Please copy the entries below word for word.

= = = =

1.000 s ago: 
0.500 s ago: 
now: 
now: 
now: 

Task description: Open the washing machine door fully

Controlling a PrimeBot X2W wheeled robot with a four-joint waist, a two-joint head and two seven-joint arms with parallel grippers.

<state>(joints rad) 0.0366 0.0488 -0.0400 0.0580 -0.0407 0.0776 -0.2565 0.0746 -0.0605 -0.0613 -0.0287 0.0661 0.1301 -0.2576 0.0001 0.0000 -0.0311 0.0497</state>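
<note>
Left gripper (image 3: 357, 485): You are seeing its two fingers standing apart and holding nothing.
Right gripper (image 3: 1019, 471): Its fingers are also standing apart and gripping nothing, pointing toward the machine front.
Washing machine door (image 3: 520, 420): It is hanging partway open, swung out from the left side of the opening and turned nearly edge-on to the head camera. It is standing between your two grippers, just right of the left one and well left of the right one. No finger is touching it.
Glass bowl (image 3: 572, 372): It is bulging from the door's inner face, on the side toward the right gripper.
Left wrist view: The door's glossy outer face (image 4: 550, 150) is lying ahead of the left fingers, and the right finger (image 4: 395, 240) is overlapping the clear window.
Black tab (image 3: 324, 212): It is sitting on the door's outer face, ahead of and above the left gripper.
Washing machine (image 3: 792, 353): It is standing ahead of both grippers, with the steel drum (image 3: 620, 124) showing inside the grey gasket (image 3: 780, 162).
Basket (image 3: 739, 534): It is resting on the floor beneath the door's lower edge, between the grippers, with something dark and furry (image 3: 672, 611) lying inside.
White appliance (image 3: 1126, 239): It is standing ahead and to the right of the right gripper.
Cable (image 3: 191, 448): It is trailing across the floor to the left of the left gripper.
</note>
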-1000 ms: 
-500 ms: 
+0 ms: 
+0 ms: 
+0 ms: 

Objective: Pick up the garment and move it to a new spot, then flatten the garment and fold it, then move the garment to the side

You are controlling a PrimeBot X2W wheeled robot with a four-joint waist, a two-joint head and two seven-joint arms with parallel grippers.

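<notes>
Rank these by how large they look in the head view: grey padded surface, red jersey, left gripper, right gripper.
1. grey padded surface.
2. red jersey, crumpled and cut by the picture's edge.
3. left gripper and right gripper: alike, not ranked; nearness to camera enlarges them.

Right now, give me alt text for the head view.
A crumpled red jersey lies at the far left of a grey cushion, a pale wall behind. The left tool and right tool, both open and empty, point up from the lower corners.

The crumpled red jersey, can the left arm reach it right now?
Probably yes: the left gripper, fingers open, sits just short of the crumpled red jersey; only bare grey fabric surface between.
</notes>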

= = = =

§ Answer:
1.000 s ago: 
0.500 s ago: 
now: 
now: 
now: 

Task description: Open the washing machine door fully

Controlling a PrimeBot X2W wheeled robot with a four-joint waist, a two-joint head and two seven-joint arms with parallel grippers.

<state>(joints rad) 0.0366 0.0488 -0.0400 0.0580 -0.0407 0.0776 -0.2565 0.0746 -0.0605 -0.0613 -0.0287 0.0661 0.1301 -0.2576 0.0001 0.0000 -0.0311 0.0497</state>
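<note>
Left gripper (image 3: 357, 485): You are seeing its two fingers standing apart and holding nothing.
Right gripper (image 3: 1019, 471): Its fingers are also standing apart and gripping nothing, pointing toward the machine front.
Washing machine door (image 3: 520, 420): It is hanging partway open, swung out from the left side of the opening and turned nearly edge-on to the head camera. It is standing between your two grippers, just right of the left one and well left of the right one. No finger is touching it.
Glass bowl (image 3: 572, 372): It is bulging from the door's inner face, on the side toward the right gripper.
Left wrist view: The door's glossy outer face (image 4: 550, 150) is lying ahead of the left fingers, and the right finger (image 4: 395, 240) is overlapping the clear window.
Black tab (image 3: 324, 212): It is sitting on the door's outer face, ahead of and above the left gripper.
Washing machine (image 3: 792, 353): It is standing ahead of both grippers, with the steel drum (image 3: 620, 124) showing inside the grey gasket (image 3: 780, 162).
Basket (image 3: 739, 534): It is resting on the floor beneath the door's lower edge, between the grippers, with something dark and furry (image 3: 672, 611) lying inside.
White appliance (image 3: 1126, 239): It is standing ahead and to the right of the right gripper.
Cable (image 3: 191, 448): It is trailing across the floor to the left of the left gripper.
</note>
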-1000 ms: 
-500 ms: 
+0 ms: 
+0 ms: 
+0 ms: 

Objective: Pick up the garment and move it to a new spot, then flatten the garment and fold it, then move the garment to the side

You are controlling a PrimeBot X2W wheeled robot with a four-joint waist, a two-joint head and two seven-joint arms with parallel grippers.

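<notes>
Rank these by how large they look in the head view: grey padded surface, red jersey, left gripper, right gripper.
1. grey padded surface.
2. red jersey, crumpled and cut by the picture's edge.
3. left gripper and right gripper: alike, not ranked; nearness to camera enlarges them.

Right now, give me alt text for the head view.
A crumpled red jersey lies at the far left of a grey cushion, a pale wall behind. The left tool and right tool, both open and empty, point up from the lower corners.

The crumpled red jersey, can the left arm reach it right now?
Probably yes: the left gripper, fingers open, sits just short of the crumpled red jersey; only bare grey fabric surface between.
</notes>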

This answer has been written out in full.